→ **Directions**: Word for word, print out all of the data, omitting every image.

***** Data below

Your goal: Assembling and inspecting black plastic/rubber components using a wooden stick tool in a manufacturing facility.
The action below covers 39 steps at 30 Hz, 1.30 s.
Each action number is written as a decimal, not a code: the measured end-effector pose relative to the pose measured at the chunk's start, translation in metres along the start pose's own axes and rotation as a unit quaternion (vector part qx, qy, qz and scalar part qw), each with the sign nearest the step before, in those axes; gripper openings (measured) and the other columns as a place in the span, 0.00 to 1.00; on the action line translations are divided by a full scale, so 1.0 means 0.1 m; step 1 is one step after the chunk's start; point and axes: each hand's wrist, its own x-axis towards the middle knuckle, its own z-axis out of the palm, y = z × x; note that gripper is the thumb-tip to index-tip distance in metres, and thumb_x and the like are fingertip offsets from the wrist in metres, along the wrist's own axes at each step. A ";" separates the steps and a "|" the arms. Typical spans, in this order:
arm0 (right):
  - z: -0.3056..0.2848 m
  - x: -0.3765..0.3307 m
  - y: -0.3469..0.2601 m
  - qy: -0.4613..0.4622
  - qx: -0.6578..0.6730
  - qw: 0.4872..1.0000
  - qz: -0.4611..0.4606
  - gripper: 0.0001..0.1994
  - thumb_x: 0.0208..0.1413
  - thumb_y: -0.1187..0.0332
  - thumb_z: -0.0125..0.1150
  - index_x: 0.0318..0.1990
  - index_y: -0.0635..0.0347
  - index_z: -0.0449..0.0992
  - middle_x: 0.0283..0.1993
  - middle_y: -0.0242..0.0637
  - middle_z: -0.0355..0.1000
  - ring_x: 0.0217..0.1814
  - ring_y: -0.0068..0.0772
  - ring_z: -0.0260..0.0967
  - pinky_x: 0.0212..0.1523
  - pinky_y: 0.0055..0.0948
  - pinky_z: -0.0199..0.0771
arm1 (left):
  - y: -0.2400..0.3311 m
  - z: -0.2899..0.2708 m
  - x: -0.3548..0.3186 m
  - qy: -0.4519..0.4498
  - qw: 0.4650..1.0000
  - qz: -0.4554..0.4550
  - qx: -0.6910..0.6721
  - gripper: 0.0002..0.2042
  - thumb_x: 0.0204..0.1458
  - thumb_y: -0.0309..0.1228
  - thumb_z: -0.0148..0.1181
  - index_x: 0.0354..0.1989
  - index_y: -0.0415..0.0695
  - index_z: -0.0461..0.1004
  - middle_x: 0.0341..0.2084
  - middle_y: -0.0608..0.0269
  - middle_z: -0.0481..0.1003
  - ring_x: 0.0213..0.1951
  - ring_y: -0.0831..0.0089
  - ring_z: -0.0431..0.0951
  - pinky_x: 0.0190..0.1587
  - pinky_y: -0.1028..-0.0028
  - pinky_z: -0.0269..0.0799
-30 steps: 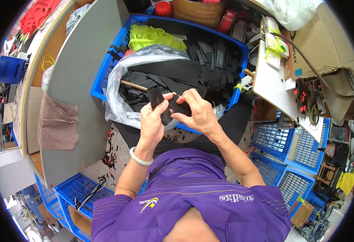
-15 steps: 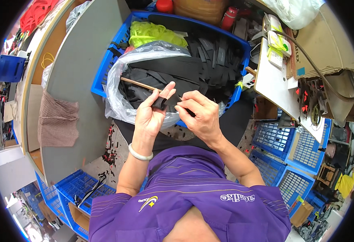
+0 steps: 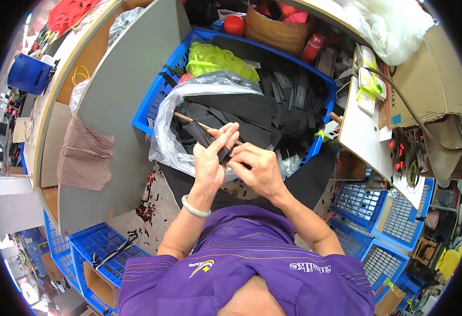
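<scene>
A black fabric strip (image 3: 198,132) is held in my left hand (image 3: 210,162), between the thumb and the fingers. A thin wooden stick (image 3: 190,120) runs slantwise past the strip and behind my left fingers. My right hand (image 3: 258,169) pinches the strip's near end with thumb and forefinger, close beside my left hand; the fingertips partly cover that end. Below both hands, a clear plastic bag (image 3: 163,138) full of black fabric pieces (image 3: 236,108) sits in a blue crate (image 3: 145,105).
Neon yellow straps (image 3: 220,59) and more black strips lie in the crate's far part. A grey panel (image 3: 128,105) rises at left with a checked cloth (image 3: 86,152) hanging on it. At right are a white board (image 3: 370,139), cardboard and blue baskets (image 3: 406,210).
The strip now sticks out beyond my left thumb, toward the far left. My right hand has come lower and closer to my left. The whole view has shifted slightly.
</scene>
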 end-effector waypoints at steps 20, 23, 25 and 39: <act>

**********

→ **Answer to the exercise**:
Your goal: Assembling and inspecting black plastic/rubber components using a wooden stick tool in a manufacturing facility.
The action below covers 39 steps at 30 Hz, 1.30 s.
Each action number is written as a decimal, not a code: the measured end-effector pose relative to the pose measured at the chunk's start, translation in metres along the start pose's own axes and rotation as a unit quaternion (vector part qx, qy, qz and scalar part qw), each with the sign nearest the step before, in those axes; gripper openings (measured) and the other columns as a place in the span, 0.00 to 1.00; on the action line translations are divided by a full scale, so 1.0 means 0.1 m; step 1 is one step after the chunk's start; point and axes: each hand's wrist, its own x-axis towards the middle knuckle, its own z-axis out of the palm, y = z × x; note that gripper is the thumb-tip to index-tip distance in metres, and thumb_x and the like are fingertip offsets from the wrist in metres, along the wrist's own axes at each step. A ";" separates the steps and a "|" the arms. Typical spans, in this order:
arm0 (right):
  - z: -0.3056..0.2848 m
  - x: -0.3765..0.3307 m
  - y: -0.3469..0.2601 m
  - qy: -0.4613..0.4622
  - qx: -0.6578..0.6730
  - qw: 0.4872..1.0000
  - qz: -0.4611..0.4606
  - gripper: 0.0001..0.1994
  - thumb_x: 0.0208..0.1413
  - thumb_y: -0.1187..0.0332
  - thumb_z: -0.0125..0.1150
  - index_x: 0.0318..0.1990
  - index_y: -0.0635..0.0347
  - index_z: -0.0449..0.0992
  - middle_x: 0.0283..0.1993
  - middle_y: -0.0242..0.0637
  - middle_z: -0.0355..0.1000
  - ring_x: 0.0217..0.1814
  - ring_y: -0.0068..0.0772
  - ring_z: -0.0260..0.0967
  - pinky_x: 0.0212..0.1523
  - pinky_y: 0.0055..0.0948
  - pinky_z: -0.0199..0.0771
arm1 (left):
  - y: -0.2400..0.3311 m
  - z: -0.2899..0.2708 m
  - x: -0.3548..0.3186 m
  - qy: -0.4519..0.4498
  - qw: 0.4650..1.0000
  - qz: -0.4554..0.4550
  - qx: -0.6910..0.6721
  - gripper: 0.0002..0.2042
  - thumb_x: 0.0204..0.1458
  - thumb_y: -0.0309..0.1228
  - thumb_z: -0.0148..0.1181
  - index_x: 0.0354..0.1989
  - index_y: -0.0415..0.0695
  - index_z: -0.0461..0.1004
  - middle_x: 0.0341..0.2084
  - middle_y: -0.0608..0.0269
  - middle_z: -0.0481..0.1003
  - ring_x: 0.0213..0.1951
  - ring_y: -0.0831..0.0089
  - ring_z: -0.0431..0.0951
  - pinky_x: 0.0190..0.1587
  - pinky_y: -0.1028..-0.0028
  - pinky_z: -0.0269..0.0799
-30 steps: 
-15 steps: 
+0 steps: 
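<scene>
A black fabric strip (image 3: 198,132) is held in my left hand (image 3: 210,162), between the thumb and the fingers. A thin wooden stick (image 3: 190,120) runs slantwise past the strip and behind my left fingers. My right hand (image 3: 258,169) pinches the strip's near end with thumb and forefinger, close beside my left hand; the fingertips partly cover that end. Below both hands, a clear plastic bag (image 3: 163,138) full of black fabric pieces (image 3: 236,108) sits in a blue crate (image 3: 145,105).
Neon yellow straps (image 3: 220,59) and more black strips lie in the crate's far part. A grey panel (image 3: 128,105) rises at left with a checked cloth (image 3: 86,152) hanging on it. At right are a white board (image 3: 370,139), cardboard and blue baskets (image 3: 406,210).
The strip now sticks out beyond my left thumb, toward the far left. My right hand has come lower and closer to my left. The whole view has shifted slightly.
</scene>
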 end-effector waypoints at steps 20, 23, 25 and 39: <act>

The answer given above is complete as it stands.